Sunday, September 28, 2008

Intelligent Video Surveillance

In the light of the bombing in New Delhi, I thought of steering my thoughts (actually seeded by Manisha) to a solution to the important problem of monitoring an over populous city. If we look at it and analyze, we could compare it to a typical search problem. Excessive amounts of data, limited time to process and high level of accuracy.
If we could design a search system, so potent and so intelligent so that it detects and notifies anything/anyone that it thinks is worth a mention, and integrate it with new media to flash it over the cell phones and billboards around the area it is detected in, we would have an amazing (though ideal) system. And trust me, unlike all ideal systems, this is do-able.
Getting into the technicalities of the issue, question 1 is.... what do we already have in place? A terrorist database with photographs and other details, a police force (though not adequate in volumes to monitor and act, both at the same time)
So taking all that data, and first of all digitizing it (which I believe the government would already have done) is the way to start it off. Once the data is digitized, it has to be preprocessed (to prepare it for indexing), exactly the way all data is treated for search engines.
Once we structure the data and order it accordingly(which includes, and primarily includes images), we are ready to index it. Now image indexing is the pivotal thing here as the images are immense and numerous.
What after we are ready with the indexed data? (which happens to be a lot of images).
We need to build an image search engine. Ok.. So how does it differ from a Google image search or a Yahoo image search? Unlike those search engines which are a function of text and not RGB values this has to be one that matches an image for an image ( and similar images).
In other words, this runs a search on an input 'image' and not a keyword search to pull up all images tagged with the keyword.
This is the most important part as it involves bit stream matches, needs an algorithm that knows how to filter out noise over time (so that its noise removal works better with each passing day). Also understands that a person could wear a helmet/scarf and still would have to be detected.
Also, there could be voice matchers that match the voice to make sure that the person is the same and build a mechanism to learn about human voice modulations and variations.
There's a lot more that the search engine could work on and handle (I'm sure more people thinking on it would get better least more ideas.. on the issue)
Another question, which again is a pivotal one, would a human match such stuff? as in.. would the input to the system come from a human being? I say... could be.. but rarely... as mostly.... it would have to be integrated with cameras.. 'Intelligent Video Surveillance' cameras.

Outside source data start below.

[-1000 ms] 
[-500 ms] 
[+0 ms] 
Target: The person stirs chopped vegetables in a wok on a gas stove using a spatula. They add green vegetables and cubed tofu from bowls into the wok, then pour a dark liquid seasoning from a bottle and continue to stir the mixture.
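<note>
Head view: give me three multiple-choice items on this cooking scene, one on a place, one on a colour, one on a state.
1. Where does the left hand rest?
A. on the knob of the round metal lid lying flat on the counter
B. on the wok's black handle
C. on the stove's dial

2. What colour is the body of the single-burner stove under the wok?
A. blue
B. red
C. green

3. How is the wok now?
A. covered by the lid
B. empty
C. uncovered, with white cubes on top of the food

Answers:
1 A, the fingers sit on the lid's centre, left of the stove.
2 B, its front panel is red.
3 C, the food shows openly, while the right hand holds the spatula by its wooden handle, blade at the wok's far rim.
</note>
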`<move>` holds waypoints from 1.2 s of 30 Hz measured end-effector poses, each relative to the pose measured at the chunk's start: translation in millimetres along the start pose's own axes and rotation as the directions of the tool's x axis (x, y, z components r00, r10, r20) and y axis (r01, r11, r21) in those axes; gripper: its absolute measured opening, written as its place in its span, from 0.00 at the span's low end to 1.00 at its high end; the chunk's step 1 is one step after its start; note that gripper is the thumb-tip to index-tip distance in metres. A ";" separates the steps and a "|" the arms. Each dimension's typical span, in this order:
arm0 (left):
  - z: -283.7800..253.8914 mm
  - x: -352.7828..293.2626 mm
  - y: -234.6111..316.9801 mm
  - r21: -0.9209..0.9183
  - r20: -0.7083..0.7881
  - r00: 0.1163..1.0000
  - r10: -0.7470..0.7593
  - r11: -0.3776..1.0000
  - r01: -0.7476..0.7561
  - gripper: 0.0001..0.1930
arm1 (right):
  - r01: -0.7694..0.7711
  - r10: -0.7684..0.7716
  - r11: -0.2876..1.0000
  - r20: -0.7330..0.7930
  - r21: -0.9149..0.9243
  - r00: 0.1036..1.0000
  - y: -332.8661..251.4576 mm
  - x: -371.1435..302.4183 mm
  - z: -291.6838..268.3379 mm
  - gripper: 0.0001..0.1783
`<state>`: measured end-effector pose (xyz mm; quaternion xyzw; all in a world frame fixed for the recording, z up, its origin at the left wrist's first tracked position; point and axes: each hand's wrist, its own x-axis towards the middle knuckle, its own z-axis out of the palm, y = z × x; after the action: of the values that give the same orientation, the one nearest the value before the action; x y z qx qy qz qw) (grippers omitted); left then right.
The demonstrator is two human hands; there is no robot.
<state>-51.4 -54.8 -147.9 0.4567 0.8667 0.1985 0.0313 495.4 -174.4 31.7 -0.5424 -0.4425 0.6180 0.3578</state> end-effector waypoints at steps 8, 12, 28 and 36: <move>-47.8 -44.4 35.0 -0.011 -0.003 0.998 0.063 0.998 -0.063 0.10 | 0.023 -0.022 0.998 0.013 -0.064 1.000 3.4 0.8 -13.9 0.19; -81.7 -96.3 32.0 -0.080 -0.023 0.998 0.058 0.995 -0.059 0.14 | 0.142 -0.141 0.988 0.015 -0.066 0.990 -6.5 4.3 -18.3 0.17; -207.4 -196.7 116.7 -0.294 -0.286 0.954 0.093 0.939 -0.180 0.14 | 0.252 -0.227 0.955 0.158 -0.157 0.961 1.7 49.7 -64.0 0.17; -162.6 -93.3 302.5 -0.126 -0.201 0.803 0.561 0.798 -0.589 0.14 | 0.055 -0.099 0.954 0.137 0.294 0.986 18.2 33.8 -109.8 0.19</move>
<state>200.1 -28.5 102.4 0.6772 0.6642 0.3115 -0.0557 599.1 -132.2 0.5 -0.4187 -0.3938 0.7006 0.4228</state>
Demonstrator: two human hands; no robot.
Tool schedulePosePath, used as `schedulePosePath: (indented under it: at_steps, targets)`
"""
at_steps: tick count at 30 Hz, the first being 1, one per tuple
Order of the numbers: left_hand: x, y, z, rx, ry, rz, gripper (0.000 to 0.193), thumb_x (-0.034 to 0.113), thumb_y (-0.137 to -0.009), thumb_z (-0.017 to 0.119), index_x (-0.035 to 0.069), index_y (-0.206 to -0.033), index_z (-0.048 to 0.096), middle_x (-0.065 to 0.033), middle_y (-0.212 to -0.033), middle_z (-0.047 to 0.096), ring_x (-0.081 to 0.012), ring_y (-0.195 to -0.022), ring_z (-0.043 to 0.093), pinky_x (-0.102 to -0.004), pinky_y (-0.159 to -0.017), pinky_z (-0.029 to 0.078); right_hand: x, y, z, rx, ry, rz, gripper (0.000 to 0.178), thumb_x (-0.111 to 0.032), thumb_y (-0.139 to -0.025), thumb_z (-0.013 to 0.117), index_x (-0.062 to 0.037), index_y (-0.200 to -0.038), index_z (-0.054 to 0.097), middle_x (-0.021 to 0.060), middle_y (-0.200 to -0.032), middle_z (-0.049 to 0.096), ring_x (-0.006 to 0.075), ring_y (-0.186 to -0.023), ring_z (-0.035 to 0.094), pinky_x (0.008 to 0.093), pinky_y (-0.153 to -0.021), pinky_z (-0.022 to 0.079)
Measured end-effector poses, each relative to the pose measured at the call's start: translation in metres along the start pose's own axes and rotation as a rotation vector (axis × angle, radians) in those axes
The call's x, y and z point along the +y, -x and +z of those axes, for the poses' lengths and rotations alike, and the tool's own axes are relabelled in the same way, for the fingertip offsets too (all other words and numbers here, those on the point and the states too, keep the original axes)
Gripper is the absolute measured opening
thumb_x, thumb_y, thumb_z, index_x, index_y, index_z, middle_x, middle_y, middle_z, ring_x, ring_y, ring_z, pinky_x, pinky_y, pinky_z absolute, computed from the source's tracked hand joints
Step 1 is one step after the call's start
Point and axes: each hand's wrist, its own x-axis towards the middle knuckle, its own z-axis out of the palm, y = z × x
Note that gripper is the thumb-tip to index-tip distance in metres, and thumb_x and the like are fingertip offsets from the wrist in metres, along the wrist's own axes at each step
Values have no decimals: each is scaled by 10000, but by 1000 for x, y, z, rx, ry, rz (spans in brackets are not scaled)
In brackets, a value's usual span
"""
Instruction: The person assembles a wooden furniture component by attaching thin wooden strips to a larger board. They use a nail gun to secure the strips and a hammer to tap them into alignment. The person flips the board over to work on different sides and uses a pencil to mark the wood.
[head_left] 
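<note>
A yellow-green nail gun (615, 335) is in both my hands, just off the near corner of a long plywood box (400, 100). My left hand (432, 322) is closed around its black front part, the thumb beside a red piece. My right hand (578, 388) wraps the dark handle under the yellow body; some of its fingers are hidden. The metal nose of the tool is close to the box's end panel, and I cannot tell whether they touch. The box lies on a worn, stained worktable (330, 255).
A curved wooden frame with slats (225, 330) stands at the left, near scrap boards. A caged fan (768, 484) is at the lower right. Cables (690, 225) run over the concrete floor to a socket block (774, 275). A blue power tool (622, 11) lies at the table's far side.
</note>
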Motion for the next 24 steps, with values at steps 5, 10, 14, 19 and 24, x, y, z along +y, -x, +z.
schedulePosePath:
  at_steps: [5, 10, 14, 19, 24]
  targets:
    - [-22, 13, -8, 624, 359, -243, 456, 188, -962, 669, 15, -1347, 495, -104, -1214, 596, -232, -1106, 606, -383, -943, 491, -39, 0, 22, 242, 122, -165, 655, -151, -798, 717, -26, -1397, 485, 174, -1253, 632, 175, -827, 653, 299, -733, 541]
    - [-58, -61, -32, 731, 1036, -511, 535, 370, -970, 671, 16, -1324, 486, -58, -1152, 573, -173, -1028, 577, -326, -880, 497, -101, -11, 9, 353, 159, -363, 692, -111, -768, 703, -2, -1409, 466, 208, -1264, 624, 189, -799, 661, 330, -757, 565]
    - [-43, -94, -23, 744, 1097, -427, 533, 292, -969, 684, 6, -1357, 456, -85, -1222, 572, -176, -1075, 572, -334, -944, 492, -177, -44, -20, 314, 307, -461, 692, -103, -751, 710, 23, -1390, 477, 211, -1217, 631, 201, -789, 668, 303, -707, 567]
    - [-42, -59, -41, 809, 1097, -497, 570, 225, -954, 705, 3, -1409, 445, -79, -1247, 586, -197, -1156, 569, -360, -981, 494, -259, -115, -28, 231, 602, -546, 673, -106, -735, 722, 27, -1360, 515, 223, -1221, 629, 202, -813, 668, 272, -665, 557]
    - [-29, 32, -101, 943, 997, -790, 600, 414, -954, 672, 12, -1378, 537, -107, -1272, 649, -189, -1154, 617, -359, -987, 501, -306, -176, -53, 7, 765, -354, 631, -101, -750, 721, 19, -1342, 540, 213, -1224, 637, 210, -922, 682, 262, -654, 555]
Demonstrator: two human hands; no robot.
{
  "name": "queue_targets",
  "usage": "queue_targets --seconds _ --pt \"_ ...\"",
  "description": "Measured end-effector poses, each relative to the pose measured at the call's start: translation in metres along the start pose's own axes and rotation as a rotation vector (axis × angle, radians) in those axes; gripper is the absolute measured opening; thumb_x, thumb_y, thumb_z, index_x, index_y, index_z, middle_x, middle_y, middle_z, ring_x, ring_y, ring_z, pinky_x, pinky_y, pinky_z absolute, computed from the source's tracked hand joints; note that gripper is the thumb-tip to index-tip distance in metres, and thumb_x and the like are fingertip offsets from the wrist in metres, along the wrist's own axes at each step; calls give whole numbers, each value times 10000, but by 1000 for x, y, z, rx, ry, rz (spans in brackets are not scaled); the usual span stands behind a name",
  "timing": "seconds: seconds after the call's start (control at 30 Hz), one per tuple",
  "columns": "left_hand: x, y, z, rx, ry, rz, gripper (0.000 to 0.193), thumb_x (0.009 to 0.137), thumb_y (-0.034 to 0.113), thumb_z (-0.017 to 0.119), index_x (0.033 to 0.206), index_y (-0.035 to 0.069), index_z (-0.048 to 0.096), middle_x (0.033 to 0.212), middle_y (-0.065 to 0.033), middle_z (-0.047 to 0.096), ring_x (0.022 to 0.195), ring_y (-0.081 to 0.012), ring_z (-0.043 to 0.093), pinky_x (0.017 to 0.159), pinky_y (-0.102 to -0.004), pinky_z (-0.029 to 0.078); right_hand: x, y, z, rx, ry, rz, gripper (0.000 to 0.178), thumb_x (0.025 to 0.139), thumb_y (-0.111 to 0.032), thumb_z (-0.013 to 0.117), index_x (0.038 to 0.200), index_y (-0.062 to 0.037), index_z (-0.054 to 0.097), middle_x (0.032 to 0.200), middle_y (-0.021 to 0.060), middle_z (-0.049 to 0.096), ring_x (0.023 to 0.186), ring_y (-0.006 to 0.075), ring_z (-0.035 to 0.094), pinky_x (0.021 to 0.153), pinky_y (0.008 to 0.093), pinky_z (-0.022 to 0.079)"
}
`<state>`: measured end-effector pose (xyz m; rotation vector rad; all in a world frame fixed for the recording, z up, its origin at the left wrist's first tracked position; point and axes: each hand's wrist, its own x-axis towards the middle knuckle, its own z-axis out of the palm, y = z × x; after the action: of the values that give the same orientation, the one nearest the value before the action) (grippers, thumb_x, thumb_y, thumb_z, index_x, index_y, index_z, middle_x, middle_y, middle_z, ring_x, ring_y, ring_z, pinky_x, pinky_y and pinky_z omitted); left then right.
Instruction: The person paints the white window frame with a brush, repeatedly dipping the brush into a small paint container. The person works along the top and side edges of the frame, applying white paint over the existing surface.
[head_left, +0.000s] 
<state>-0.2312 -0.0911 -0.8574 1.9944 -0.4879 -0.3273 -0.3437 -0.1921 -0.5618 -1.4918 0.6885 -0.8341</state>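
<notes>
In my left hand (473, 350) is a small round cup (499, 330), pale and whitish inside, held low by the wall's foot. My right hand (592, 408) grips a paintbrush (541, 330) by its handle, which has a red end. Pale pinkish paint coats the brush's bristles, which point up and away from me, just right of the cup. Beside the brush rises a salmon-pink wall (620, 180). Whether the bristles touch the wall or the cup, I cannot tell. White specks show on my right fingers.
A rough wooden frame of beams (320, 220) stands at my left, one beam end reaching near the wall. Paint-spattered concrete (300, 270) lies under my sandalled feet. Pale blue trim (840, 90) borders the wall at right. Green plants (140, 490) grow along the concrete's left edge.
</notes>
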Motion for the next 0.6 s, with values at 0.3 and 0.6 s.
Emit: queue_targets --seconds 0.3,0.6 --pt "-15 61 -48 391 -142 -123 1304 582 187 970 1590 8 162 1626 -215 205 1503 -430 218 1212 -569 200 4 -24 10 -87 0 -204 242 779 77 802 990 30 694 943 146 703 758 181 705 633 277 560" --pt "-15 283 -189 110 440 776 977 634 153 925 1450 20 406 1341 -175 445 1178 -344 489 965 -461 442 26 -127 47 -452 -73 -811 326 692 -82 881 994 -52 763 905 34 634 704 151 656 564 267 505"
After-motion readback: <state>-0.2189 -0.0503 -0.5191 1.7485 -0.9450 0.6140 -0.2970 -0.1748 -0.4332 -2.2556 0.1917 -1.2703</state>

With the current age of technology and canon having its amazing multiple face detection technology, we are almost there on this front. An integration of the technology with the frames (on a sampled basis as all could not be handled) from video cameras could perform a search for faces using the already defined engine. This search would be an ongoing process and as soon as something fishy or known is detected by the system, it could raise an alarm.
We could then integrate it with video devices in police stations and control rooms to flash the captured and detected 'may-be terrorist images' which go in as a lead to the existing police forces.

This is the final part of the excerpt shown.